Microsoft has fully embraced the R programming language as a first-class tool for data scientists. By providing many different options for R developers to run their code in Azure, the company is enabling data scientists to extend their data science workloads into the cloud when tackling large-scale projects.
Let's examine the various options and the most compelling scenarios for each one.

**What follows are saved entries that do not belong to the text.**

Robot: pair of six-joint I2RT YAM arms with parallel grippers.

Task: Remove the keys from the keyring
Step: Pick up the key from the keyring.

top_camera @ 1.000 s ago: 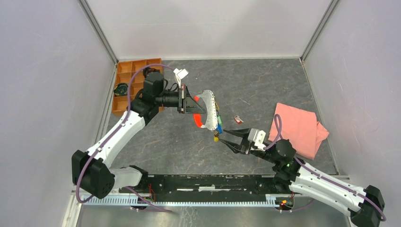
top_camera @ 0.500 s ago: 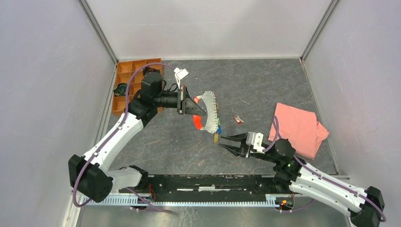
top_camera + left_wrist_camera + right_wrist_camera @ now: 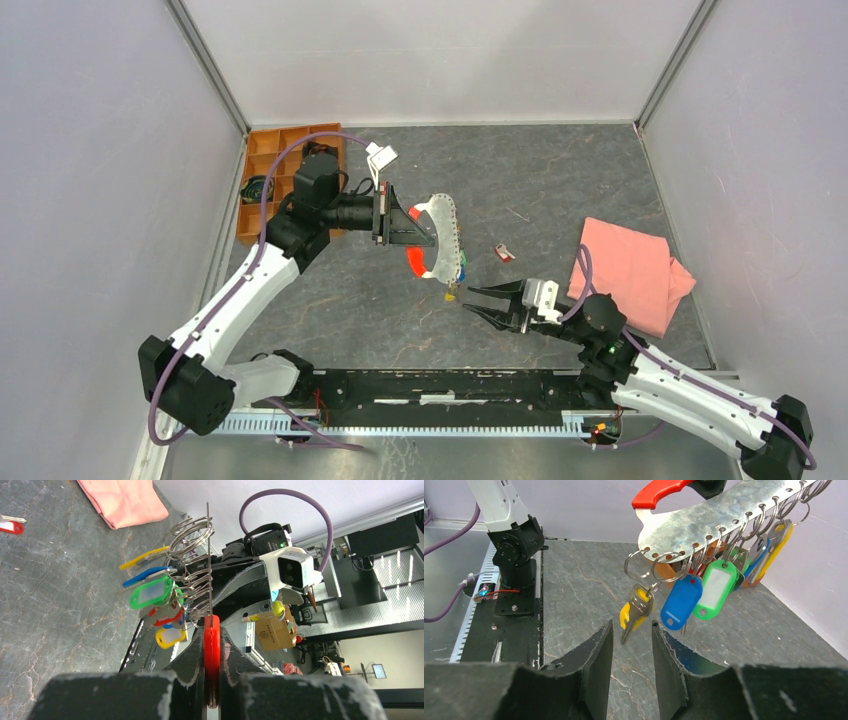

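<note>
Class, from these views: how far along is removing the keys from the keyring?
Done: one red-tagged key lies on the table. In hand: left fingers clamp the red handle; right fingers open near the yellow key. Left: it, the blue tag and the green tag hang on rings.

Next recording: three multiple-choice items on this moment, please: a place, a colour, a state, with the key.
1. Where is the pink cloth?
A. in the left gripper
B. on the table, right side
C. draped over the keyring

2. What colour is the grip of the keyring?
A. blue
B. green
C. red

3. How is the right gripper?
A. open, empty
B. shut on a key
C. shut on the cloth

Key: 1 B, it lies flat on the table; 2 C, the left gripper clamps the red grip; 3 A, its jaws stand apart short of the keys, nothing between.
</note>
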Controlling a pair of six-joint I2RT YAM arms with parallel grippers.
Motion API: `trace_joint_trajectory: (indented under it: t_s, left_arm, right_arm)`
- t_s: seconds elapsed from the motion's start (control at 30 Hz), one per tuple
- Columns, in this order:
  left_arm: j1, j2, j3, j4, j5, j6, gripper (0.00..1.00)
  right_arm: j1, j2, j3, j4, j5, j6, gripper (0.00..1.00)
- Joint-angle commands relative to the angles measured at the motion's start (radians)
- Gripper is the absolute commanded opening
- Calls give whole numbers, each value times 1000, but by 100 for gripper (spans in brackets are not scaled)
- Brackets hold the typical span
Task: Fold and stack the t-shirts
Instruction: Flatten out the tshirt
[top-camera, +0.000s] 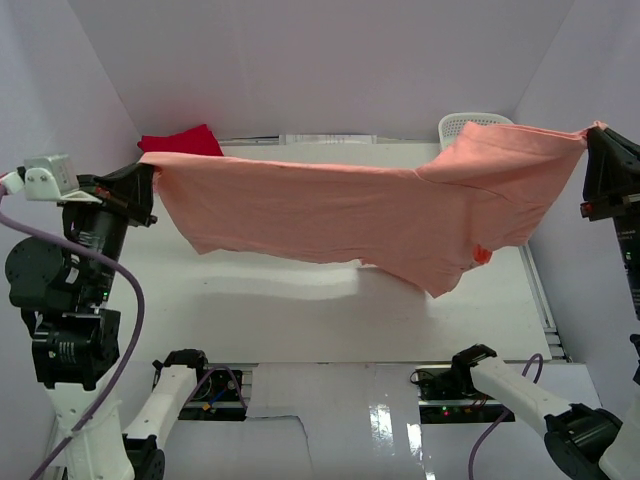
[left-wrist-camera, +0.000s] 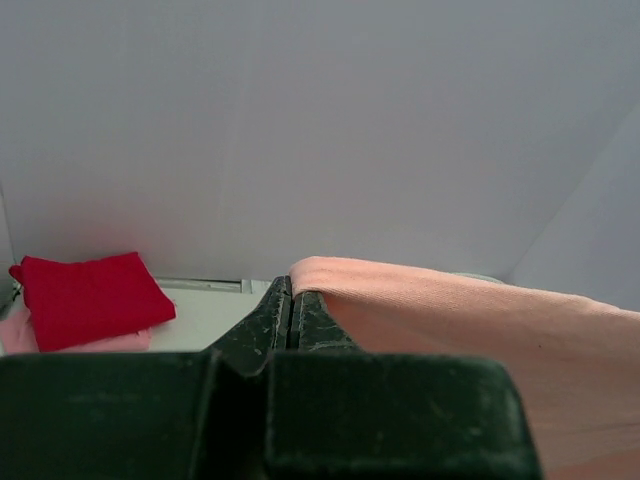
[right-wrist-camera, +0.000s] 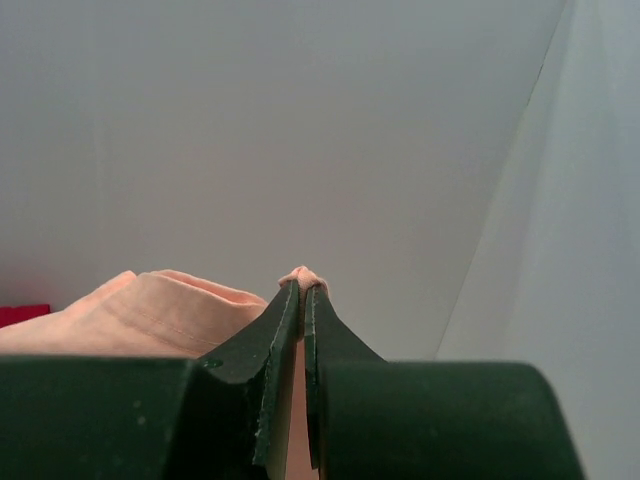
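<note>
And there it is, the wide white table (top-camera: 300, 300) under everything, and strung across the air above it the big salmon-pink short-sleeved cloth t-shirt (top-camera: 370, 215), pulled out like a banner from one side of the cell to the other. It sags through the middle, and its lowest fold droops right of centre, close to the surface; from here I cannot tell whether that tip touches. Over on the left, the black left gripper (top-camera: 150, 185) is pinched tight on one upper corner of the shirt, and the wrist camera shows its fingers pressed together with the cloth edge coming out right at the tips. High on the right, the black right gripper (top-camera: 592, 140) is clamped on the opposite corner, a little peak of salmon fabric poking up between its closed fingers. Behind the shirt's right shoulder, at the far right of the table, the rim of the white plastic lattice basket (top-camera: 470, 122) peeks out, mostly hidden. At the far left corner lies the bright red folded t-shirt (top-camera: 182, 142), flat and squared. It rests on the pale pink t-shirt (left-wrist-camera: 15, 330), which shows only as a thin margin beneath it.
</note>
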Motion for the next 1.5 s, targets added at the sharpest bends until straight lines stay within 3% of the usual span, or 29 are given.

Azure services with R language support
This article covers the following Azure services that support the R language:
|Data Science Virtual Machine||a customized VM to use as a data science workstation or as a custom compute target|
|ML Services on HDInsight||cluster-based system for running R analyses on large datasets across many nodes|
|Azure Databricks||collaborative Spark environment that supports R and other languages|
|Azure Machine Learning Studio||run custom R scripts in Azure's machine learning experiments|
|Azure Batch||offers a variety options for economically running R code across many nodes in a cluster|
|Azure Notebooks||a no-cost (but limited) cloud-based version of Jupyter notebooks|
|Azure SQL Database||run R scripts inside of the SQL Server database engine|
Data Science Virtual Machine
The Data Science Virtual Machine (DSVM) is a customized VM image on Microsoft’s Azure cloud platform built specifically for doing data science. It has many popular data science tools, including:
The DSVM can be provisioned with either Windows or Linux as the operating system. You can use the DSVM in two different ways: as an interactive workstation or as a compute platform for a custom cluster.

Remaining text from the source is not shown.